**PROBLEM DETAILS**. Give back exactly the stretch of data below from the line holding "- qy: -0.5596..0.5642" through the line holding "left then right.", both ends included, and leave the remaining lines out.

Stored dataset items:
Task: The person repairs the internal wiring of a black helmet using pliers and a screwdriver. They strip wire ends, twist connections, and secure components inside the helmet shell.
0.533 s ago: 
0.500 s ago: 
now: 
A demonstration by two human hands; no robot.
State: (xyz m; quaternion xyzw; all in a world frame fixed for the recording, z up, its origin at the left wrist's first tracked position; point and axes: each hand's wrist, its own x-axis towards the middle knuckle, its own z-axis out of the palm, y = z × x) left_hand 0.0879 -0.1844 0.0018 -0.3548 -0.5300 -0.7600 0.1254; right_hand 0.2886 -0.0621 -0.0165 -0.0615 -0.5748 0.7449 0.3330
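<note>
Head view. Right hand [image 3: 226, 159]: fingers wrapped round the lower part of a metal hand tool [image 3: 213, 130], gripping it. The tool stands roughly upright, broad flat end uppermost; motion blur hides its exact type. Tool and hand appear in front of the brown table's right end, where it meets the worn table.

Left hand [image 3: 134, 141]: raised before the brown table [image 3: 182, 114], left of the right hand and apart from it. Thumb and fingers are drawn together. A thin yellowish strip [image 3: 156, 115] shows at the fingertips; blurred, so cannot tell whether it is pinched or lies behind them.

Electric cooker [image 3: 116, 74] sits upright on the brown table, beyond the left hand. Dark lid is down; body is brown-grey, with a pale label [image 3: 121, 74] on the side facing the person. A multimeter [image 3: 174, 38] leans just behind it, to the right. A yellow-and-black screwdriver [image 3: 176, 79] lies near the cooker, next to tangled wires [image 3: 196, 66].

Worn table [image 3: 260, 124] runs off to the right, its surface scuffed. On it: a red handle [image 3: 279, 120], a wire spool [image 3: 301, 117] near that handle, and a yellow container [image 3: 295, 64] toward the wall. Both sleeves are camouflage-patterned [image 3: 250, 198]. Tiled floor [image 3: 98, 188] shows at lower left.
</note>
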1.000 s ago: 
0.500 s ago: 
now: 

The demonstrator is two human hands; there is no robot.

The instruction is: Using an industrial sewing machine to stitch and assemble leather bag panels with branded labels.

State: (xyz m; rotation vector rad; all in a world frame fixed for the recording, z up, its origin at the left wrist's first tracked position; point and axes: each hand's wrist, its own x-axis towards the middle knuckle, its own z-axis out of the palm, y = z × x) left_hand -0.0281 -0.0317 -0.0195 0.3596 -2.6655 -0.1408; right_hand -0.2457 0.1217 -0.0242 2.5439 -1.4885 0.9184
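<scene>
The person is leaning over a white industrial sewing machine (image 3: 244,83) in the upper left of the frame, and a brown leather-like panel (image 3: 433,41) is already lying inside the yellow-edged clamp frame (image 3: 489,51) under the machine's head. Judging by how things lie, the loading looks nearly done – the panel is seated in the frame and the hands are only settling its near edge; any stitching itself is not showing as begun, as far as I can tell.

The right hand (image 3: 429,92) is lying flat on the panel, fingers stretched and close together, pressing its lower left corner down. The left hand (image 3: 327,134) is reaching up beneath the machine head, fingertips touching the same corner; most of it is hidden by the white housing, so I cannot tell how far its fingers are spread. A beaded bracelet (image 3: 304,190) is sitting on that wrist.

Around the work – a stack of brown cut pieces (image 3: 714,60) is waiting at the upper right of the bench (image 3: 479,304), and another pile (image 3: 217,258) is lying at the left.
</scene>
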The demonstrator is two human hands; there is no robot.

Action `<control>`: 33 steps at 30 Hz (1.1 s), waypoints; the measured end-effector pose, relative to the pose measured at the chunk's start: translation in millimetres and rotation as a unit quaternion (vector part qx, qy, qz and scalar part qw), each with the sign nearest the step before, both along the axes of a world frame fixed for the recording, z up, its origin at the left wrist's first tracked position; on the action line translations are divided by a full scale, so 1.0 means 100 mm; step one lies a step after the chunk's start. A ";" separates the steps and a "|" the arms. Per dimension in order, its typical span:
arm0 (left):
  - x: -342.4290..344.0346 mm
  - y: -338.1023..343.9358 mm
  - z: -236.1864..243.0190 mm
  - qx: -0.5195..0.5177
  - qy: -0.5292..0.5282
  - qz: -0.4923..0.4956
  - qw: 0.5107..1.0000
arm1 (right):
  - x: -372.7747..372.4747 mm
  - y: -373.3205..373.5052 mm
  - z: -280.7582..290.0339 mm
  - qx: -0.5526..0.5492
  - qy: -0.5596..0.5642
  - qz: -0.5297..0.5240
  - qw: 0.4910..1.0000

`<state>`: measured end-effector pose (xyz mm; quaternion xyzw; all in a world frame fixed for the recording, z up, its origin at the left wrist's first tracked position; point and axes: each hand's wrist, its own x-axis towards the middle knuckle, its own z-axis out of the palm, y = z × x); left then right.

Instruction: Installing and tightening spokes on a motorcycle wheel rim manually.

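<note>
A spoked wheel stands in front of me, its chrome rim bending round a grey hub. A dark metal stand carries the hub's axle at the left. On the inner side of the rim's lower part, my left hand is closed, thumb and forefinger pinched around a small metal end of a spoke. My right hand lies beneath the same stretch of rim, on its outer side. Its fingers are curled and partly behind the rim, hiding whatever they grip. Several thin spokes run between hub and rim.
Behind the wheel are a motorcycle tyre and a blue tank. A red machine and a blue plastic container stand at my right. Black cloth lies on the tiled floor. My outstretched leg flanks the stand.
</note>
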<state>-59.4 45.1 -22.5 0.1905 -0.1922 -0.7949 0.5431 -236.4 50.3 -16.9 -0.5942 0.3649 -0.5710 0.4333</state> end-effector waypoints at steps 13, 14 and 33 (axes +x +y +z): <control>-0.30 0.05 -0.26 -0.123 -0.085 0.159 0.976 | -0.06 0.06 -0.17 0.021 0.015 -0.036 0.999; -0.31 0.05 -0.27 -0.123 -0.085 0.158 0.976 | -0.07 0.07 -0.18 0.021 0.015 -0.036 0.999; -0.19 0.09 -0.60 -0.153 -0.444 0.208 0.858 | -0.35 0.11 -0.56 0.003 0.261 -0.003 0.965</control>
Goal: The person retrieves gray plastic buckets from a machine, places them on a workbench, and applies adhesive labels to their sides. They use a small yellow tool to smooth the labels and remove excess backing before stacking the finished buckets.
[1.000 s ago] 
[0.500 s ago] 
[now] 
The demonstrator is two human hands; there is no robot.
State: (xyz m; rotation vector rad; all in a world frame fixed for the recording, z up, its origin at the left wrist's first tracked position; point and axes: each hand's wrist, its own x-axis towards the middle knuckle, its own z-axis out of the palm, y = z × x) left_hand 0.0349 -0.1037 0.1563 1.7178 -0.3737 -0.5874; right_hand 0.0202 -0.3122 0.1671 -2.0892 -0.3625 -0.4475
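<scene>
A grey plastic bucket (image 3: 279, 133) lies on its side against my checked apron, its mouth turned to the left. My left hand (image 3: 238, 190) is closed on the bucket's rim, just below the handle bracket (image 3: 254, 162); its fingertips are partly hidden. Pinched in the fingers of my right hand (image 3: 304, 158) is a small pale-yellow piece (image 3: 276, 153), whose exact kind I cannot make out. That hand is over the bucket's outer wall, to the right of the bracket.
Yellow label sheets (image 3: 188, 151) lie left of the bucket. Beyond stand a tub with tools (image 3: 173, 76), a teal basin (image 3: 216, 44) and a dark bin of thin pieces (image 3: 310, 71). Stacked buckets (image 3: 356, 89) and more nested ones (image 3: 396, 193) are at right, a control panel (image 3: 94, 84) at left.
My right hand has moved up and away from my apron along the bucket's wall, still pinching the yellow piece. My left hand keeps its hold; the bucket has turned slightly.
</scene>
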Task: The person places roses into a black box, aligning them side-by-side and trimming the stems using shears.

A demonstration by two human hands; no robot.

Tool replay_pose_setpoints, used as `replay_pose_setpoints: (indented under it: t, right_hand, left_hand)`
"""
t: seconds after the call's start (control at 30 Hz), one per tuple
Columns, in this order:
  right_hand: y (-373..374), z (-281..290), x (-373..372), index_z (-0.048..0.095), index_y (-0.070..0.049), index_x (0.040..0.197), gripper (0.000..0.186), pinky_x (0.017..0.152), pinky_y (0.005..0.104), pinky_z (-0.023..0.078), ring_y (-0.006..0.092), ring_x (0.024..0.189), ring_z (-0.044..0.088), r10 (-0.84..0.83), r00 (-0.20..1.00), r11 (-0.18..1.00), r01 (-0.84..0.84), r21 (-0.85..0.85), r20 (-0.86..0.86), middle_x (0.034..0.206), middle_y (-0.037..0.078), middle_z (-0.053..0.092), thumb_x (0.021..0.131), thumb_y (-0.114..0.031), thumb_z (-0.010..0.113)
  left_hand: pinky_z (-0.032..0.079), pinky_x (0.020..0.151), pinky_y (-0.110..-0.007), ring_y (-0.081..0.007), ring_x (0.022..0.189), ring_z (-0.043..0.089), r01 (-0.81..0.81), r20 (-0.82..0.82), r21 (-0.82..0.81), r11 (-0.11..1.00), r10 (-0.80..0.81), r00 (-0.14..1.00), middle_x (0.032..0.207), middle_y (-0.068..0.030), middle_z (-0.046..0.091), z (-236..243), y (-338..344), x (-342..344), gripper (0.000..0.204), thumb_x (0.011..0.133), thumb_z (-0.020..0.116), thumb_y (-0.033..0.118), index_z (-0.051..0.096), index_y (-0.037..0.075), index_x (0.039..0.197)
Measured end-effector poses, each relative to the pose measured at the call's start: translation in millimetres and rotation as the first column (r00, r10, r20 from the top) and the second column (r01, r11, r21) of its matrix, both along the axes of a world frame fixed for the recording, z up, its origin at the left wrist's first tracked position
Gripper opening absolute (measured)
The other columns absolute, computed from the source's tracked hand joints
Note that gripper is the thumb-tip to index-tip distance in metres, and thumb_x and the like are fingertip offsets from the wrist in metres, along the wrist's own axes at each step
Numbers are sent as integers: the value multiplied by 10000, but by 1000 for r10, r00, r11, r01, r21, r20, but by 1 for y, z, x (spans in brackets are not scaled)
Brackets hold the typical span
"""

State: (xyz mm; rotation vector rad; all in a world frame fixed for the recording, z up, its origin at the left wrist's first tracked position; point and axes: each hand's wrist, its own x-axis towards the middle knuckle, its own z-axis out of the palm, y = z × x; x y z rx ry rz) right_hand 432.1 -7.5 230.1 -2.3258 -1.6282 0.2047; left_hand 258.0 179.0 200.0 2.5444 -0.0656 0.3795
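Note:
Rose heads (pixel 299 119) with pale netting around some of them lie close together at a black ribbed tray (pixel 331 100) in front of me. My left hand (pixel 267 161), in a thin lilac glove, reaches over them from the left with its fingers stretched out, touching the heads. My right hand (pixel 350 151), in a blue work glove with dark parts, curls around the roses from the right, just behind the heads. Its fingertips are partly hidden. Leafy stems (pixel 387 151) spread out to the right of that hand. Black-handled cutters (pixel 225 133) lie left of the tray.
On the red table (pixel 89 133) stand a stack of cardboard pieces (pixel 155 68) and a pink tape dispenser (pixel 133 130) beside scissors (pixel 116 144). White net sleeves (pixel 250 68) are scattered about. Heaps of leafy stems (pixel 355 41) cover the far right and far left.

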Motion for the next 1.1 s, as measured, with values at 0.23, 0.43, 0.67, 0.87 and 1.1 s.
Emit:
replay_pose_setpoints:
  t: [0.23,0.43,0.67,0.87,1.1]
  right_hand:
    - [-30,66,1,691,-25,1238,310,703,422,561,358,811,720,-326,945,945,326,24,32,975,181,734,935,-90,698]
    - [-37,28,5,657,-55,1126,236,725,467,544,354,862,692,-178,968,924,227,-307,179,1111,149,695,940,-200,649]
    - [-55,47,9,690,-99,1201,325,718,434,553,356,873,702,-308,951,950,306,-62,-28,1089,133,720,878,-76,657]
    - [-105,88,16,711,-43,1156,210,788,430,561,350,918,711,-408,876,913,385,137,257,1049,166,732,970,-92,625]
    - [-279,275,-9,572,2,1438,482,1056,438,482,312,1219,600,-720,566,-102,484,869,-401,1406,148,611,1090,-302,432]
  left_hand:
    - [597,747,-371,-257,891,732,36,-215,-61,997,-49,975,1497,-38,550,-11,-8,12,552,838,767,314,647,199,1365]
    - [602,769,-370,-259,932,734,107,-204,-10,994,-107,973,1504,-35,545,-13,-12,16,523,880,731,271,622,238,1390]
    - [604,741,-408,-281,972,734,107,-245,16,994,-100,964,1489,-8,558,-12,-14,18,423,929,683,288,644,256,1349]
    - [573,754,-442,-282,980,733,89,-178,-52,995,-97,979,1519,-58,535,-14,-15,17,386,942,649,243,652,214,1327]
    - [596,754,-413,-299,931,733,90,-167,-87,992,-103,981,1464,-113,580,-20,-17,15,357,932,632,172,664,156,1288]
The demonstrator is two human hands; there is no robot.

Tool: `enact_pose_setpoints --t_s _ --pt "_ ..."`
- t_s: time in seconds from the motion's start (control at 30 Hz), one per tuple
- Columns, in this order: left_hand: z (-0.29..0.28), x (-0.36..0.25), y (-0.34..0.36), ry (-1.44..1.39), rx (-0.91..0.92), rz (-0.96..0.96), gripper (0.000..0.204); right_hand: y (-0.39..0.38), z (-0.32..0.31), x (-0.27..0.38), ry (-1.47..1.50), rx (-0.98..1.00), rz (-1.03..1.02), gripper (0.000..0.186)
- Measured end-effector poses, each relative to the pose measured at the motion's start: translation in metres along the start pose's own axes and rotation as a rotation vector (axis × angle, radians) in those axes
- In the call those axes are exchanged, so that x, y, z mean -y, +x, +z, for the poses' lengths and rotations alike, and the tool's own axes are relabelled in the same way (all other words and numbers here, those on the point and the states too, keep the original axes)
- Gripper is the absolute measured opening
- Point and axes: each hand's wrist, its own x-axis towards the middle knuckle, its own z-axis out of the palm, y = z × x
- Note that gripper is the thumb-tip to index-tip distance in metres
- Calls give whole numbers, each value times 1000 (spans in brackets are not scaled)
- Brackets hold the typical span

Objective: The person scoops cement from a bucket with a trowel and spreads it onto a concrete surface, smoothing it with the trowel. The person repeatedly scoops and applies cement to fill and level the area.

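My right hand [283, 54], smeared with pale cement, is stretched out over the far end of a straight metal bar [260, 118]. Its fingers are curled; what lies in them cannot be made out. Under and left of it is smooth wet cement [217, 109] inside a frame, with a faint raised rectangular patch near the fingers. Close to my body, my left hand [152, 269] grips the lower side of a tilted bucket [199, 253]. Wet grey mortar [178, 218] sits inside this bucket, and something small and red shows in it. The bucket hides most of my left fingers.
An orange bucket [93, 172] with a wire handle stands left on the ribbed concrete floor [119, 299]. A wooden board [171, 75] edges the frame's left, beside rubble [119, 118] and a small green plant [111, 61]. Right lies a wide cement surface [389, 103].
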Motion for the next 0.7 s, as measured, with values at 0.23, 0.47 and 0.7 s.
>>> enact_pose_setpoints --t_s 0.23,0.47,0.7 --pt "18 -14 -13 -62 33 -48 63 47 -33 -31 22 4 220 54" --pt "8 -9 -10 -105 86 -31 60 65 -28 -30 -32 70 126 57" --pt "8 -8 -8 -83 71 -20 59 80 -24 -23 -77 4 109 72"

**ANSWER FOR THIS EXERCISE**.
  - qy: -0.5596..0.5642
  - qz: -0.5297..0.5240
  - qw: 0.4910..1.0000

`<state>`: measured end-effector pose (xyz mm; quaternion xyzw; all in a world frame fixed for the recording, z up, its origin at the left wrist's first tracked position; point and axes: each hand's wrist, its own x-axis towards the middle knuckle, its own z-axis out of the palm, y = z × x); left then right.

This exercise is finished.